(Exercise):
Only one stretch of the data below should be repeated: the lines from the line containing "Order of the" through the line containing "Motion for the", inclusive, exactly as they are.

Segment Start: Available data

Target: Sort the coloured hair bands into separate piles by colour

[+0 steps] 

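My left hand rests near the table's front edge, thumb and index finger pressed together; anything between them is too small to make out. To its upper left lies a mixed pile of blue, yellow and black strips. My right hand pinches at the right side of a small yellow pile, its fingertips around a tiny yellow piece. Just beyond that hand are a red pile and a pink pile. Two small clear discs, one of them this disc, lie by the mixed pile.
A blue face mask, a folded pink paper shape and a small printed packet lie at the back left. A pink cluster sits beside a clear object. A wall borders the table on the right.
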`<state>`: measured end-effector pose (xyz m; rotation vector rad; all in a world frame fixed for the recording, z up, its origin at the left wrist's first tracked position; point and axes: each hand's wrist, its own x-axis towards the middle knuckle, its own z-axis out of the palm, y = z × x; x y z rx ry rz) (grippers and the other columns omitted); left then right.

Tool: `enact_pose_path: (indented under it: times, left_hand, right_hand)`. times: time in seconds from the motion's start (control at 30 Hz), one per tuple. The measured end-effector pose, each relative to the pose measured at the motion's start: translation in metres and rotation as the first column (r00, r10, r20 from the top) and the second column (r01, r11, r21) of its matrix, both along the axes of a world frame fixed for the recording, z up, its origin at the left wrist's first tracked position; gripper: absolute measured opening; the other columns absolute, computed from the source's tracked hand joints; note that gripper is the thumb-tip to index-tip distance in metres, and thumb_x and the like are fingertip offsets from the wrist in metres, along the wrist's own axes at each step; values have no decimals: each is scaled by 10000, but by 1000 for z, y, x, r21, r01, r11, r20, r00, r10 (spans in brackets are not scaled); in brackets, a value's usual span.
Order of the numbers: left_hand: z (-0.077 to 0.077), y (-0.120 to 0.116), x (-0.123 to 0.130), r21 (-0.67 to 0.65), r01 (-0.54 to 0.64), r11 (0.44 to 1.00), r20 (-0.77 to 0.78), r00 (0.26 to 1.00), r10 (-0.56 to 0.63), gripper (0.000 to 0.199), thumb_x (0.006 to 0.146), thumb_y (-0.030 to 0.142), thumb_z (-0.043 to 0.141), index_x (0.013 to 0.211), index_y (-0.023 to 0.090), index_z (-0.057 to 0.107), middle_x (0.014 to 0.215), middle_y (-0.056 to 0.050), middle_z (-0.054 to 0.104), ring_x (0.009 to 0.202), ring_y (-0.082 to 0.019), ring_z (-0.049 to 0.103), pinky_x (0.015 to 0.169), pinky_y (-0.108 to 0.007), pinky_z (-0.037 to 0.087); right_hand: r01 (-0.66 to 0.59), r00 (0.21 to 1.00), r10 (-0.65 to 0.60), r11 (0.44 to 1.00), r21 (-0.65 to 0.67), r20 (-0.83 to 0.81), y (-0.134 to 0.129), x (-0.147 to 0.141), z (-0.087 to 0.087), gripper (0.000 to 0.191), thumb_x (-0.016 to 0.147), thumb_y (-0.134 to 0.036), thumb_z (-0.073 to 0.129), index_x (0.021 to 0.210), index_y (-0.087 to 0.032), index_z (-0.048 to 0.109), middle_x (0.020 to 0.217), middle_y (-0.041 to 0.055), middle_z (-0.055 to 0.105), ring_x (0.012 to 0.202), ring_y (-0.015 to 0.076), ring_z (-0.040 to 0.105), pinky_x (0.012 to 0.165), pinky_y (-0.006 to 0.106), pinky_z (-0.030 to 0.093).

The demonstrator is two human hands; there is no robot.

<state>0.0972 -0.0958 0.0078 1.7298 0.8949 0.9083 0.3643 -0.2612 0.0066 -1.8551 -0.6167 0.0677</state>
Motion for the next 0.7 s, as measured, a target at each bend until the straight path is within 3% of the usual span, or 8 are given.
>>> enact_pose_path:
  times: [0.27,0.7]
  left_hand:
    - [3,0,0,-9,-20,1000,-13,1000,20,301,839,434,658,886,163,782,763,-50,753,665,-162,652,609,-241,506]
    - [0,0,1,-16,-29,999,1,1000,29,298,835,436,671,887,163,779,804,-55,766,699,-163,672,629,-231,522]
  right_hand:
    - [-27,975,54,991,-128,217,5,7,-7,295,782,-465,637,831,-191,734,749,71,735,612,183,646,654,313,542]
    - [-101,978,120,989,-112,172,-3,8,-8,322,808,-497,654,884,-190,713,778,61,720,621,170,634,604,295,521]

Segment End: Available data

(Completed task):
Order of the numbers: left_hand: z (-0.077 to 0.077), y (-0.120 to 0.116), x (-0.123 to 0.130), r21 (-0.67 to 0.65), r01 (-0.54 to 0.64), r11 (0.44 to 1.00), r20 (-0.77 to 0.78), r00 (0.26 to 1.00), r10 (-0.56 to 0.63), gripper (0.000 to 0.199), thumb_x (0.006 to 0.146), thumb_y (-0.030 to 0.142), thumb_z (-0.043 to 0.141), index_x (0.013 to 0.211), index_y (-0.023 to 0.090), index_z (-0.057 to 0.107), middle_x (0.014 to 0.215), middle_y (-0.056 to 0.050), middle_z (-0.054 to 0.104), ring_x (0.009 to 0.202), ring_y (-0.082 to 0.019), ring_z (-0.049 to 0.103), pinky_x (0.015 to 0.169), pinky_y (-0.108 to 0.007), pinky_z (-0.037 to 0.087); right_hand: r01 (-0.66 to 0.59), r00 (0.21 to 1.00), r10 (-0.65 to 0.60), r11 (0.44 to 1.00), r21 (-0.65 to 0.67), r20 (-0.83 to 0.81), y (-0.134 to 0.129), x (-0.147 to 0.141), z (-0.087 to 0.087), gripper (0.000 to 0.191), thumb_x (-0.016 to 0.147), thumb_y (-0.134 to 0.036), thumb_z (-0.073 to 0.129), index_x (0.021 to 0.210), index_y (-0.087 to 0.032), index_z (-0.048 to 0.109), middle_x (0.020 to 0.217), middle_y (-0.041 to 0.055), middle_z (-0.055 to 0.105), ring_x (0.012 to 0.202), ring_y (-0.015 to 0.076), ring_z (-0.040 to 0.105), pinky_x (0.012 to 0.165), pinky_y (-0.006 to 0.106), pinky_z (-0.030 to 0.093).

The demonstrator is two human hands; there is no robot.

<state>0.0972 -0.0958 0.0078 1.7298 0.8949 0.9083 0.3643 -0.2612 0.0066 -1.8551 -0.6167 0.0677</state>
Motion for the next 0.7 s, as measured, a target at each bend until the straight path is within 3% of the usual span, or 8 are given.

The response to the exercise is now complete.